Start of Supplied material
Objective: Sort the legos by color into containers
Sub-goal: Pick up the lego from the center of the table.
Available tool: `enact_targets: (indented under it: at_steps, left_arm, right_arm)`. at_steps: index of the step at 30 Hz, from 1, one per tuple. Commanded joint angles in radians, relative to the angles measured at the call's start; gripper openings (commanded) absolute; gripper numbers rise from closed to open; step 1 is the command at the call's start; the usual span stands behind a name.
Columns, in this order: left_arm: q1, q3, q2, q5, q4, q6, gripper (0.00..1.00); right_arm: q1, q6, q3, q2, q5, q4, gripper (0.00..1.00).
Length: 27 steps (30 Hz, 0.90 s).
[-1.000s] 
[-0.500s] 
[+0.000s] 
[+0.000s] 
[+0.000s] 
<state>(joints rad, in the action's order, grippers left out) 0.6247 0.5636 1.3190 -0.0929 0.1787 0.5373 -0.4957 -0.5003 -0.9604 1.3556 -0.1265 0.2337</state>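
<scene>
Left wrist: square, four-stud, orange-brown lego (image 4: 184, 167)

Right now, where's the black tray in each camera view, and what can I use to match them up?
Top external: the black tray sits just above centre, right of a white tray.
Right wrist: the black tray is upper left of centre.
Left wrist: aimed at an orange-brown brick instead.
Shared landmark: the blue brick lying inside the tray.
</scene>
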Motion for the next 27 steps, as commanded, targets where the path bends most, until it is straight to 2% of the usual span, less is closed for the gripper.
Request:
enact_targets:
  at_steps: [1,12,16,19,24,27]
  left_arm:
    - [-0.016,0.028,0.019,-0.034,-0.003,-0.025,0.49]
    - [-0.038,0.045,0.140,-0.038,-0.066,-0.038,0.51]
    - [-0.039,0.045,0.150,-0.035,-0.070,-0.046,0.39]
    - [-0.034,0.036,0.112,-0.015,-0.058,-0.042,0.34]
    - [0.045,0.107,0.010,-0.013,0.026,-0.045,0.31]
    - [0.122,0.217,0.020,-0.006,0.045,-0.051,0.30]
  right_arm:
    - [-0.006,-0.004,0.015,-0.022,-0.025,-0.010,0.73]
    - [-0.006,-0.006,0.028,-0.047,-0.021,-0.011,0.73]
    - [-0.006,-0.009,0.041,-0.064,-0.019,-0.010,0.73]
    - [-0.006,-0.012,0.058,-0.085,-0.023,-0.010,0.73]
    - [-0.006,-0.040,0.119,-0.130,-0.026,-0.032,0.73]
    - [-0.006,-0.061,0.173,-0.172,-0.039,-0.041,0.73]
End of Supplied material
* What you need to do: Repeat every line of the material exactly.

* Expected answer:
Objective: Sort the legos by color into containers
Sub-goal: Pick up the lego from the center of the table.
Available tool: `enact_targets: (indented under it: at_steps, left_arm, right_arm)`. at_steps: index of the step at 30 Hz, from 1, one per tuple. Commanded joint angles in radians, relative to the angles measured at the call's start; gripper openings (commanded) absolute; gripper numbers rise from closed to open; step 1 is the command at the call's start; the usual span stands behind a name.
Columns, in this order: left_arm: q1, q3, q2, q5, q4, q6, gripper (0.00..1.00); right_arm: q1, q6, q3, q2, q5, q4, gripper (0.00..1.00).
Length: 27 steps (30 Hz, 0.90 s).
[-1.000s] 
[-0.500s] 
[+0.000s] 
[+0.000s] 
[+0.000s] 
<state>(joints rad, in the action's order, grippers left out) 0.6247 0.5636 1.3190 -0.0929 0.1787 0.5373 -0.4957 -0.5003 -0.9604 1.3556 -0.1265 0.2337</state>
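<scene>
Left wrist: square, four-stud, orange-brown lego (image 4: 184, 167)

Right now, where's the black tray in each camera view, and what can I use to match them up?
Top external: the black tray sits just above centre, right of a white tray.
Right wrist: the black tray is upper left of centre.
Left wrist: aimed at an orange-brown brick instead.
Shared landmark: the blue brick lying inside the tray.
</scene>
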Motion for the next 27 steps, as commanded, targets where the path bends most, until it is straight to 2% of the usual span, less is closed for the gripper.
Request:
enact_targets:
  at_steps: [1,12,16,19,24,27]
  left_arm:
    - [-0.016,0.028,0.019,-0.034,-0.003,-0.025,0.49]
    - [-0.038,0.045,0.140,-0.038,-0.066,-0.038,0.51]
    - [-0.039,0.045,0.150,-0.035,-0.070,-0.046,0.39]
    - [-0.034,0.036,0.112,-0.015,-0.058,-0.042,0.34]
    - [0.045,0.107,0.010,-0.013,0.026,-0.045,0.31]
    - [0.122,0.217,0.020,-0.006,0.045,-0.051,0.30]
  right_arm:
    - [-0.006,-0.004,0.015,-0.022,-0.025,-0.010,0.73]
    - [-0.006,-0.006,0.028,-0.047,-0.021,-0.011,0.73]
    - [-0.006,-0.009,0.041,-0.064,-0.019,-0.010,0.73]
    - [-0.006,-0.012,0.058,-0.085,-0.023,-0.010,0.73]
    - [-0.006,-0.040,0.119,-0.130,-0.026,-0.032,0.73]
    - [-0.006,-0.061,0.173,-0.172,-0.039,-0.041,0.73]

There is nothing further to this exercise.